A few reports of susceptibility-related pilot tractography studies have looked at adults. Embleton et al. [16] showed that in the temporal areas, the distortion correction affects tractography. They stated that before the correction, the most significant problems tended to occur near the third and fourth ventricles, where the susceptibility-related artifacts are generally severe [16]. Our study showed that the effect is also visible in other lobes.

We found a significant difference in tract lengths between the corrected and uncorrected pathways.

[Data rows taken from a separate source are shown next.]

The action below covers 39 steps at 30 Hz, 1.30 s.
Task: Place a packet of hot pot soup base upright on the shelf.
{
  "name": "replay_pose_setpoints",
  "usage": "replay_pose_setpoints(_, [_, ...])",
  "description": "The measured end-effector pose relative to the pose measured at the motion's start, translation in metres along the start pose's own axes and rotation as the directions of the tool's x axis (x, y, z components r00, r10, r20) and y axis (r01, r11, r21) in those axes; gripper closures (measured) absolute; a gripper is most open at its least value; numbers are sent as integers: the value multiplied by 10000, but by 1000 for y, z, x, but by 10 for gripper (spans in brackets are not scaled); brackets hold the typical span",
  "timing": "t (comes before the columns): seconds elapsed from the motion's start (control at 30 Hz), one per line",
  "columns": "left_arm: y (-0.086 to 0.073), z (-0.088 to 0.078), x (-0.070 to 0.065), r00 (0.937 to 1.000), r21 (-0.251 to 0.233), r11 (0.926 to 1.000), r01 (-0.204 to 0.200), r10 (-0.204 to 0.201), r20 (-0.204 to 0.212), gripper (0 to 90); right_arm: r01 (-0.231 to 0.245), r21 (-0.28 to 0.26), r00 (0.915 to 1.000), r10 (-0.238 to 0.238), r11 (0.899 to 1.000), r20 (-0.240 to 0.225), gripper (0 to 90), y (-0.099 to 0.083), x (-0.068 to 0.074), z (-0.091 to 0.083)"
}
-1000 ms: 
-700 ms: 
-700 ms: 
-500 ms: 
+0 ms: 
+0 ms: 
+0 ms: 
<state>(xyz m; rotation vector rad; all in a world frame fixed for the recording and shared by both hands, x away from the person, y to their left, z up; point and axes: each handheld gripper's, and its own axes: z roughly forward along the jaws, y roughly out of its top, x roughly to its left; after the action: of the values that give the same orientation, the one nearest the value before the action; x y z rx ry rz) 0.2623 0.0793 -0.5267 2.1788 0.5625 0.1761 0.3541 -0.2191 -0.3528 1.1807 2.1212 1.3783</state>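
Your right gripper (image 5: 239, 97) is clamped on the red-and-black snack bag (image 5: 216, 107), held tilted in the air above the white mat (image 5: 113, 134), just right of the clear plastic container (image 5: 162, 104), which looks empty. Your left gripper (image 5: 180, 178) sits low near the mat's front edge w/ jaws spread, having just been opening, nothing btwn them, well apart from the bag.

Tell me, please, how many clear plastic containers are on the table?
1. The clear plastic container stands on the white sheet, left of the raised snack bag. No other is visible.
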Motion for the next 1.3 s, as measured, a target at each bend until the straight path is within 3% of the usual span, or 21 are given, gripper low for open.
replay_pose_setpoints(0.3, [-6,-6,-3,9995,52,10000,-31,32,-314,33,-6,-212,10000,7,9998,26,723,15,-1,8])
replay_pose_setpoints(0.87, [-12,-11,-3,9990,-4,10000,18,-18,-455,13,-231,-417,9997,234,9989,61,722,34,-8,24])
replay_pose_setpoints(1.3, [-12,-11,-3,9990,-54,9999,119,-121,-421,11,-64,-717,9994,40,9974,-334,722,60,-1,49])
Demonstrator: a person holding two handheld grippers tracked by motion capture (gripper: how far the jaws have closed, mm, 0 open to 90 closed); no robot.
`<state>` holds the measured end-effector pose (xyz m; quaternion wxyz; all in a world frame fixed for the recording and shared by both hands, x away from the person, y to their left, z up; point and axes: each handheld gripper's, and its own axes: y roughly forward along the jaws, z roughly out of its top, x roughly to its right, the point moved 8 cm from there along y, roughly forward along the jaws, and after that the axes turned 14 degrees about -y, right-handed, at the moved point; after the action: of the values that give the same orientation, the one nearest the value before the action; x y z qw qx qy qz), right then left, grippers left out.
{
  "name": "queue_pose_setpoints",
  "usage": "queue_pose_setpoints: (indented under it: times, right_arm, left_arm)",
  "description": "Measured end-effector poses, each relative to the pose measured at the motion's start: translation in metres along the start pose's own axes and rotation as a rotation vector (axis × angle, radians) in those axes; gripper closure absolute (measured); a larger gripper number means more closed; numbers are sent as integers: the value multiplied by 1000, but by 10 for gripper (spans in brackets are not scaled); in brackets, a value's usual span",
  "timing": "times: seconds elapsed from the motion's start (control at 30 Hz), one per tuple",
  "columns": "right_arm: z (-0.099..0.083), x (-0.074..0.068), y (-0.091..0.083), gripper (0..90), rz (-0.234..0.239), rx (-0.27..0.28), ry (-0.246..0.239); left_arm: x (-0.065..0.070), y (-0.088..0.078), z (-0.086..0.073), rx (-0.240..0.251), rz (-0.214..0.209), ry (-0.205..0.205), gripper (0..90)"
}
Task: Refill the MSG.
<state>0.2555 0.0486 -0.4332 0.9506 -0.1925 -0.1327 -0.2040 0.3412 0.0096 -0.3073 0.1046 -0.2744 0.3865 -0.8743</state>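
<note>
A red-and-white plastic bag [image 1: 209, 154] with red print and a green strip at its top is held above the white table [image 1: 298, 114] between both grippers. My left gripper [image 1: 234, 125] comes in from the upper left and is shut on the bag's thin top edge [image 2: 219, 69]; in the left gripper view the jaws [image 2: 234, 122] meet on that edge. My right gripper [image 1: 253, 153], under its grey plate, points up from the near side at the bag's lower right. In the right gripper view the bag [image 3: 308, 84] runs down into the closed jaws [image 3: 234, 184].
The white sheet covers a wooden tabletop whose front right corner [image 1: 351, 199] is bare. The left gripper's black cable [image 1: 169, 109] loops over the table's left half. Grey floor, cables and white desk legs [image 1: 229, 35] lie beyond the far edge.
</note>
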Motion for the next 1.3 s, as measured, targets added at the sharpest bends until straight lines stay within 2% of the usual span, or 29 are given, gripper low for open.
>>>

Many of the studies assessing these methodological issues were done using phantoms or adult subjects [9, 43, 44]. Previously, Irfanoglu et al. [18] found that susceptibility correction affects the principal eigenvector orientation, tract continuity, tract length and the probability of reaching anatomically correct cortical regions, left–right symmetry, the number of tracts and their spatial variance. Taylor et al. [38] showed that the sensitivity and specificity of group tractography results also change in retrospective processing. The present study shows that the mean tract length in the corpus callosum and corticospinal tract is positively associated with the bias, though this association is relatively minor and likely to be associated with the increase in the mean value.

Implementation and impact

Diffusion imaging as a method is a widely used when studying adolescents, but methodological studies in this age group are scarce [1,2,3, 24, 38, 43, 45]. The mean diffusivity values are higher in children than in adults [3], which further highlights the importance of using the correction at this age. The dental braces, which can cause susceptibility issues, are also seen more frequently in adolescents [46, 47].

Irfanoglu et al. [10] raised discussion about the importance of susceptibility correction in different settings. The present study is in line with the previous literature and highlights the need for the systematic use of correction methods. Susceptibility correction has an impact on the planning of multi-site collaborative studies, comparing newer and older research data, but also when comparing clinical data to previously published literature. In addition, the correction method and scanner used might affect the results and this should be accounted for in the planning phase of the study [18, 37].

Conclusion

Susceptibility correction choices affect the diffusion metrics and tract lengths. Correction should be used systematically to facilitate comparison among studies.